21Shares Supercharges Crypto ETPs with BitGo Custody & Staking Power-Up

Forget your grandpa's index fund—crypto just got a major institutional upgrade.
21Shares, the Swiss ETP powerhouse, just plugged directly into BitGo's fortress-like custody and staking engine. This isn't just a partnership; it's a full-stack infrastructure play designed to make crypto investing as smooth as tapping your phone.
The Custody Conundrum, Solved
Institutional money has been circling crypto for years, held back by one nagging question: where do we park the keys? BitGo's answer—a regulated, insured, multi-signature vault—just became the default answer for a massive new pipeline of investment products. 21Shares isn't just using a service; they're baking bank-grade security into their entire product DNA.
Staking: The Silent Yield Engine
Here's the real kicker. This integration doesn't just safeguard assets—it puts them to work. By leveraging BitGo's staking infrastructure, 21Shares can now offer ETPs that automatically generate yield on proof-of-stake assets. Passive income meets passive investing. It turns a static holding into a productive asset, quietly compounding in the background while investors sleep.
It's a masterclass in removing friction. They've effectively outsourced the two hardest problems in institutional crypto—security and yield generation—to a specialist. This lets 21Shares focus on what they do best: packaging digital assets into sleek, exchange-traded wrappers that financial advisors actually understand.
The move signals a clear pivot from 'crypto products' to 'financial products with crypto inside.' It's a bid for legitimacy that bypasses years of skeptical scrutiny by simply adopting the gold-plated standards of traditional finance. (Take that, Wall Street dinosaurs still trying to short Bitcoin with your outdated spreadsheets.)
One cynical finance jab? This is how you make crypto boring enough for pension funds—by wrapping its explosive potential in the comforting, familiar blanket of custody agreements and yield reports. The revolution will be institutionalized, audited, and generating a steady 4% APY.
The bottom line: The race to bridge crypto and traditional finance just accelerated. 21Shares, with BitGo in its corner, isn't just building a better product—they're building the on-ramp for the next trillion dollars.
BitGo helps 21Shares manage its crypto ETPs by providing custody for assets and staking services
21Shares needs stronger systems behind the scenes as it grows its product lineup, so BitGo will help it store digital assets safely for its U.S. exchange-traded funds and its European exchange-traded products.
The company will also introduce more liquity and trading support so that 21Shares can access electronic markets and over-the-counter trading desks easily to handle large trades and reduce delays in moving large amounts of crypto.
21Shares can now use BitGo’s staking services to earn staking rewards while keeping its assets safe, as institutions today seek profit and strong assurance that their assets are secure.
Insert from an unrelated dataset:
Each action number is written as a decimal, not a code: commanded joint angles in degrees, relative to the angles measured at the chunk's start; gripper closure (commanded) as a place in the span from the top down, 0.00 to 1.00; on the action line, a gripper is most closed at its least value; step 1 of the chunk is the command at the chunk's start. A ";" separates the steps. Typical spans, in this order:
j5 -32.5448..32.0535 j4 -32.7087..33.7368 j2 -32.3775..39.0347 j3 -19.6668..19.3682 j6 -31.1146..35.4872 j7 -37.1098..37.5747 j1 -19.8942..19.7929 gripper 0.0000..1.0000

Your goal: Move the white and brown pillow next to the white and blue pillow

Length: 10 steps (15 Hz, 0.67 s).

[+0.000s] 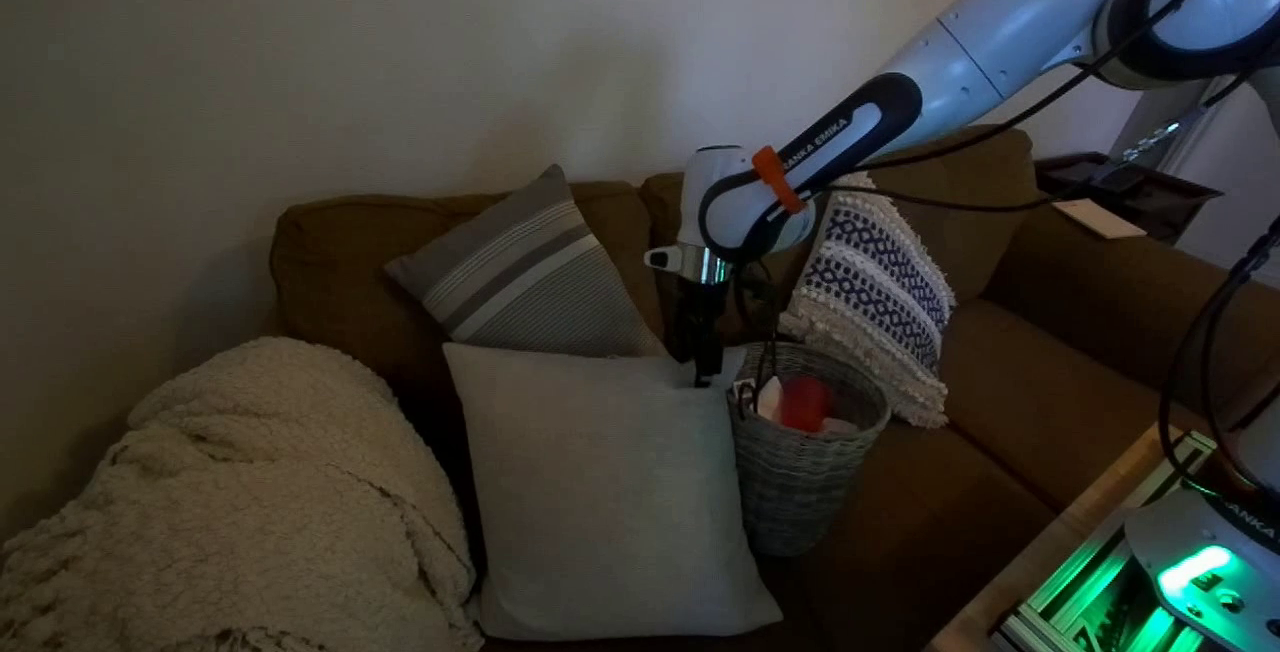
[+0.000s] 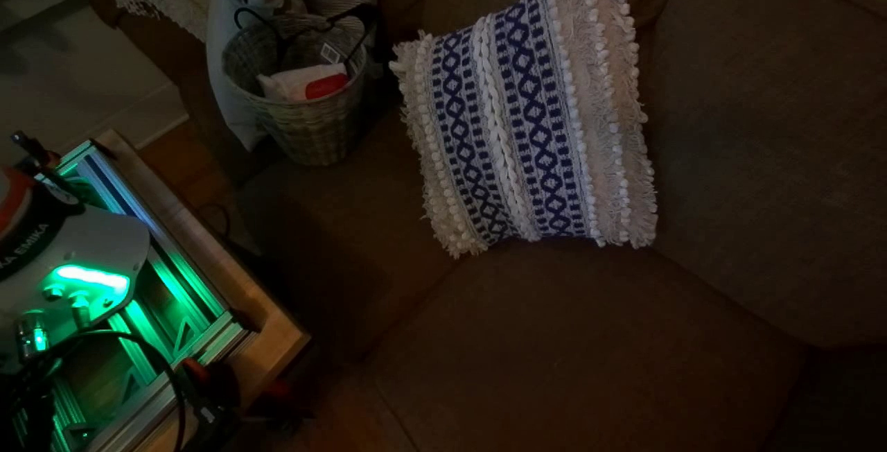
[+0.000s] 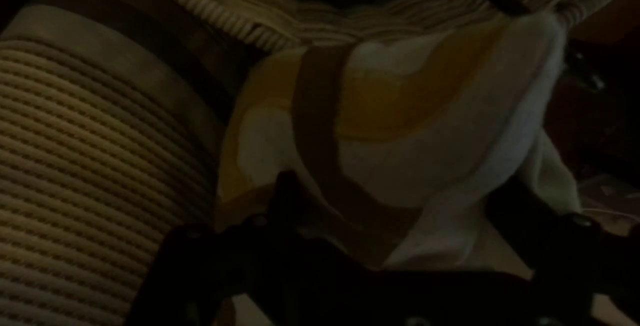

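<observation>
The white and brown pillow (image 1: 610,492) stands upright on the couch, plain pale face showing in an exterior view. Its brown and mustard wavy face (image 3: 410,166) shows in the wrist view; a pale strip (image 2: 223,84) shows behind the basket in an exterior view. My gripper (image 1: 703,372) is at its upper corner beside the basket. In the wrist view the gripper (image 3: 397,191) has its dark fingers wide apart, one on each side of the pillow's edge. The white and blue pillow (image 1: 875,277) leans on the couch back beyond the basket; it is also in an exterior view (image 2: 516,126).
A wicker basket (image 1: 800,492) with red and white items stands between the two pillows. A grey striped pillow (image 1: 540,282) leans behind the white and brown one. A fleece blanket (image 1: 250,492) lies beside it. The robot's base table (image 2: 277,327) is by the couch front.
</observation>
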 commanded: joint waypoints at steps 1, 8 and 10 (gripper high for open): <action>2.32 1.97 2.24 2.80 -1.56 -0.69 -1.62 0.66; 7.98 4.05 0.28 8.41 -2.67 -4.71 -4.11 0.12; 10.18 4.81 0.29 10.65 -3.30 -7.18 -4.49 0.02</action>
BitGo will support 21Shares as its global product lineup continues to grow, while 21Shares said it chose BitGo because of its strong compliance record, high security standards, and careful governance approach.
21Shares expands its crypto investment platform as more people seek safe, regulated staking options.
More traditional investors are entering the crypto markets through regulated products, rather than directly through tokens. This is because, for a company like 21Shares, which already has over $5 billion in assets and runs dozens of ETPs on exchanges across the globe, the need for better infrastructure is imperative.
Working with BitGo is part of a wider trend in which institutions are paying closer attention to staking rewards, as it allows investors to profit by supporting proof-of-stake networks. Institutions now want staking options that operate within regulated frameworks, where assets remain secure, and custody standards remain strong.
For example, Coinbase partnered with Figment to expand its custody-based staking and enable institutional clients to stake assets like Solana and Avalanche directly from their custody accounts. The crypto exchange’s revenue and profit slid in the final quarter of last year, following a brutal Bitcoin selloff that is still hurting crypto markets.
The US’s biggest crypto exchange on Thursday posted a net income loss of $667 million for the final three months of the year, down from a $1.3 billion profit from the same period in 2024.
Another example is Anchorage Digital, which also added staking services through its regulated entities, allowing institutions to stake rewards. Ripple also integrated with tools that help banks and custodians offer crypto custody and staking support. These examples show just how much institutions want to stake access through trusted and regulated systems.
Liquid staking has also garnered considerable interest due to the ability to earn staking rewards while retaining an asset that remains tradable and usable. This allows users to still make trades and transfers, and even use them for borrowing and lending markets. More institutions are exploring these models, driving staking innovations deeper into the financial system.
The evolving relationship between BitGo and 21Shares is a prime example of how crypto-based investment products are becoming more regulated. Rather than just offering a SAFE haven to store your cryptoassets and/or provide exposure to them and receive a return from staking, the next step will be to offer staking rewards alongside safe-haven storage within a strong, institutional-grade setup.